But, it is only implemented on request from states and is limited upto 25 per cent of production estimate and goes beyond that only with the approval of the Centre.
That apart, for commodities which are outside the MSP regime like horticulture crops, the Centre implements the Market Intervention Scheme (MIS), the cost of which is shared equally between Centre and states.
Apart from that it also operates a price stabilization fund also to help state governments in case of price fall or rise.
But most of these programmes and schemes rely heavily on approval from the Centre which sometimes defeat the entire exercise as by the time, they start purchasing a commodity market dynamics change, making them least beneficial to farmers.
The high-powered panel on doubling farmers' income constituted by the Centre in its draft report had also supported a market assurance system which would give states necessary flexibility and independence to purchase any farm produce whose prices have fallen below the MSP.

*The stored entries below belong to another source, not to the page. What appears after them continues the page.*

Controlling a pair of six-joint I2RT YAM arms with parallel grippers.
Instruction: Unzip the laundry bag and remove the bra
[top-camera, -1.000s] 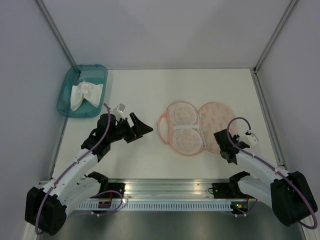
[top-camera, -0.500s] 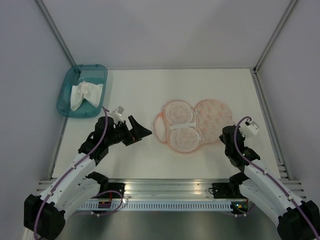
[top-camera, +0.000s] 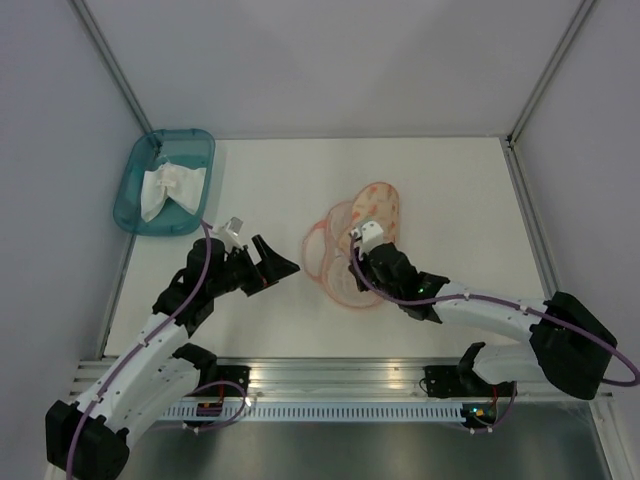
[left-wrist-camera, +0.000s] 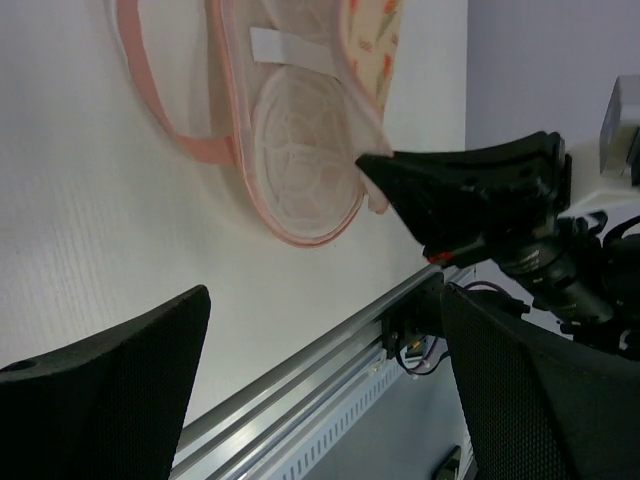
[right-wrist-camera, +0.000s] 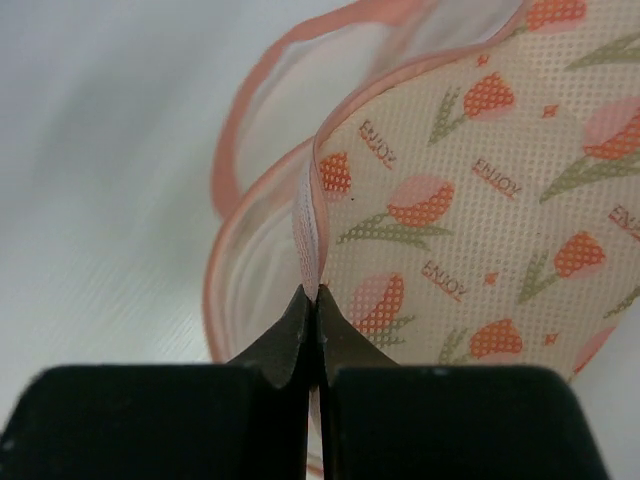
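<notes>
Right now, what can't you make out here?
- Right wrist view: the laundry bag flap pinched in the right gripper fills the frame, hiding the bag's inside.
- Top view: the gripper itself covers the bag's middle and the pinch.
- Left wrist view: the top edge cuts off the bag's far end.
- Top view: white fabric in the teal tray is too small to call a bra.

Matt perforated cloth laundry bag (tulip print); glossy teal plastic tray.
</notes>
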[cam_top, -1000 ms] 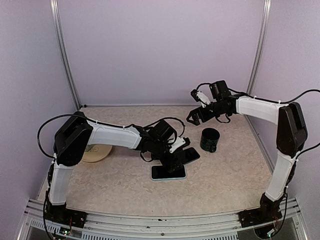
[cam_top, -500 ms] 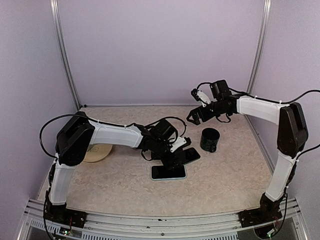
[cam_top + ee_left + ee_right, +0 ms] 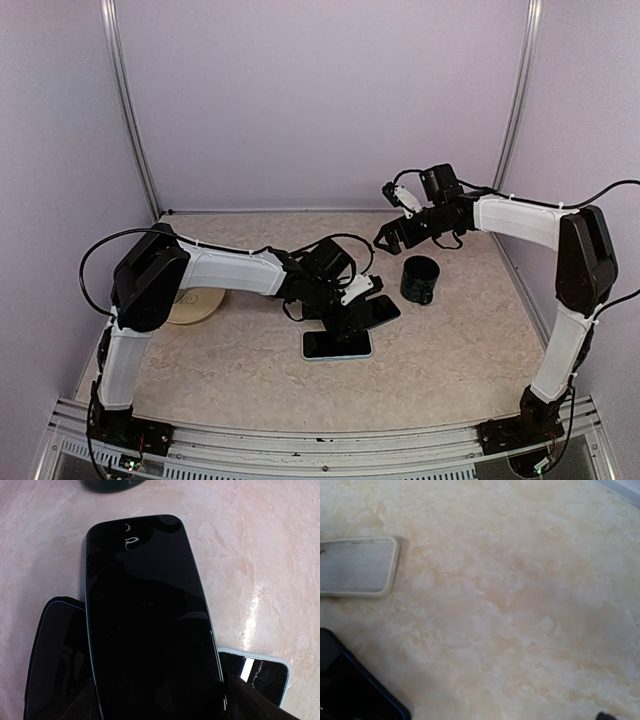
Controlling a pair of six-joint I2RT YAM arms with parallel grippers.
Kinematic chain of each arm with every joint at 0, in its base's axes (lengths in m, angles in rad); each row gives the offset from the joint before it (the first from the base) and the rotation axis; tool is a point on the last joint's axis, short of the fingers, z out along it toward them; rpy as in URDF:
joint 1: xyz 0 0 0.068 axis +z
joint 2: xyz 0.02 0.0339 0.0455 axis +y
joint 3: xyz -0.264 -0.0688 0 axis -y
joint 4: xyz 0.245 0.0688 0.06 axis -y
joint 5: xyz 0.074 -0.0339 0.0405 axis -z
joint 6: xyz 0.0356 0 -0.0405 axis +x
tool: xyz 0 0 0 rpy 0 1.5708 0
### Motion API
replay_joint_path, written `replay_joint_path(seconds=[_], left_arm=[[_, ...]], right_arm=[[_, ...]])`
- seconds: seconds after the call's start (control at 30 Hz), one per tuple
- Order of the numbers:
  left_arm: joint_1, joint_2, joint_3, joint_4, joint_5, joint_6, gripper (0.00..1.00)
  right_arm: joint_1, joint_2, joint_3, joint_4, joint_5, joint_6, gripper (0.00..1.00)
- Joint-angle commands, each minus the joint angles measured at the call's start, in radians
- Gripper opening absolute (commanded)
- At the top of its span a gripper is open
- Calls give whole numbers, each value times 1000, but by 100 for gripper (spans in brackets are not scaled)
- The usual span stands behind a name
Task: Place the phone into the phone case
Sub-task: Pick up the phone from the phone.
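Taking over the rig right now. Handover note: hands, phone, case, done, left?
Left hand: low over the black phone, which overlaps a blue-edged phone and a light-edged phone; grip unclear.
Right hand: open, empty, raised away from the phones.
Phone case: pale, flat on the table, looks empty; seen only in the right wrist view.
Done: nothing cased yet.
Left: lift the black phone off the pile, carry it to the case, seat it.
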Motion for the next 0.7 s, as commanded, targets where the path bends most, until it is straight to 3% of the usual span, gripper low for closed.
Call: replay_joint_path(seconds=[0.0, 0.2, 0.33, 0.67], left_arm=[[-9, 36, -39, -26, -14, 7, 93], [-5, 25, -41, -23, -21, 13, 99], [0, 31, -28, -37, -7, 21, 97], [12, 54, -10, -60, 16, 6, 68]], right_arm=[[16, -59, -31, 25, -9, 16, 100], [16, -70, -44, 29, -5, 19, 100], [16, -76, -49, 31, -6, 21, 100], [18, -89, -62, 33, -2, 23, 100]])
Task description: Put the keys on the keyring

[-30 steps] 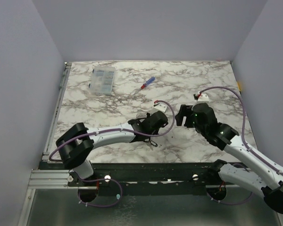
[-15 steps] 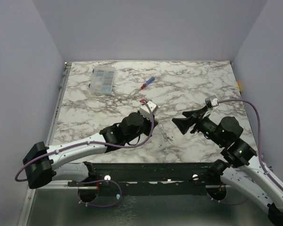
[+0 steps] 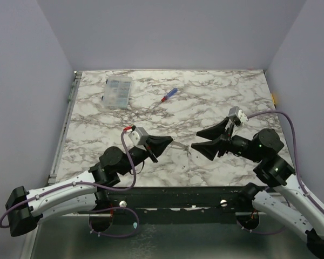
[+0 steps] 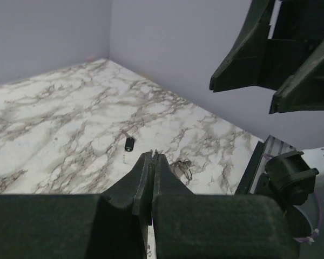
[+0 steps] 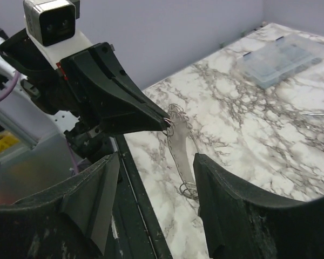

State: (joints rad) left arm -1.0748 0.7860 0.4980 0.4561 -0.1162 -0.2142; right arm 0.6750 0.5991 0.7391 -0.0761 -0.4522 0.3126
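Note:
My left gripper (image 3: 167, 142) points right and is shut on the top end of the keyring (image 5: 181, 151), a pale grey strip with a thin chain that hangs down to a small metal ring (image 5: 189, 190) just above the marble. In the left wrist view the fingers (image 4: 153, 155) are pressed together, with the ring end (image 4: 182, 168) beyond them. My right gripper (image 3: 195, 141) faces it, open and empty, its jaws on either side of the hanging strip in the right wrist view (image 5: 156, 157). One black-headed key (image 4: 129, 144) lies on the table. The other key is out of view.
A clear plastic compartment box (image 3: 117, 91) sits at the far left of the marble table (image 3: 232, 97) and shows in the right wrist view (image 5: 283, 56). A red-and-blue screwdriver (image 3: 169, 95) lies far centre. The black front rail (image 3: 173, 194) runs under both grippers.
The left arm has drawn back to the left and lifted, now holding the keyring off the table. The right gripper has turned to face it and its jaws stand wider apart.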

Madhya Pradesh's 'Price Deficit Scheme' - the second model which is being discussed - on the other hand seeks to directly compensate farmers when the price of a notified crop falls below the MSP, but the compensation will be capped at a pre-determined modal price.
Called, the Mukhyamantri Bhavantar Bhugtan Yojana (CMs Price Deficit Scheme), the scheme started on a pilot basis covers eight oilseeds and pulses whose production in 2017 is estimated to be around 14.25 million tonnes these include soybean, maize, tuar, moong,urad and groundnut in the state.
The modal price will be the average market prices for a particular commodity over a two-month period in Madhya Pradesh and two other states where the crop is grown and traded. However, the compensation won't exceed the modal price.
Farmers will have to register their crops at village-level cooperative societies along with their Aadhaar and bank account numbers.
Enrolments for the scheme started from 11 September and will be open for a month.
The compensation will be paid to the farmers' bank accounts directly after verification of mandi receipts.
In June this year, several parts of Madhya Pradesh saw large-scale agitation from farmers due to sudden and sharp drop in prices of several commodities particularly onions and pulses.
The agitation turned violent when six farmers were shot in Mandsaur district of the state on June 6.
However, a deficiency price payment scheme is not the first attempt at directly compensating farmers for a price fall and has been attempted several times earlier though the models might have been different.
In 2015, a pilot project of deficiency price payment for cotton growers was started in Hinganghat taluka in Maharashtra, while another attempt was made in Goa as well to directly compensate farmers for a price fall.
NITI Aayog member, Ramesh Chand in a report in 2015 had advocated the idea of deficiency price payment in case of price fall to compensate farmers and also to save the states from the problems of storage and transportation.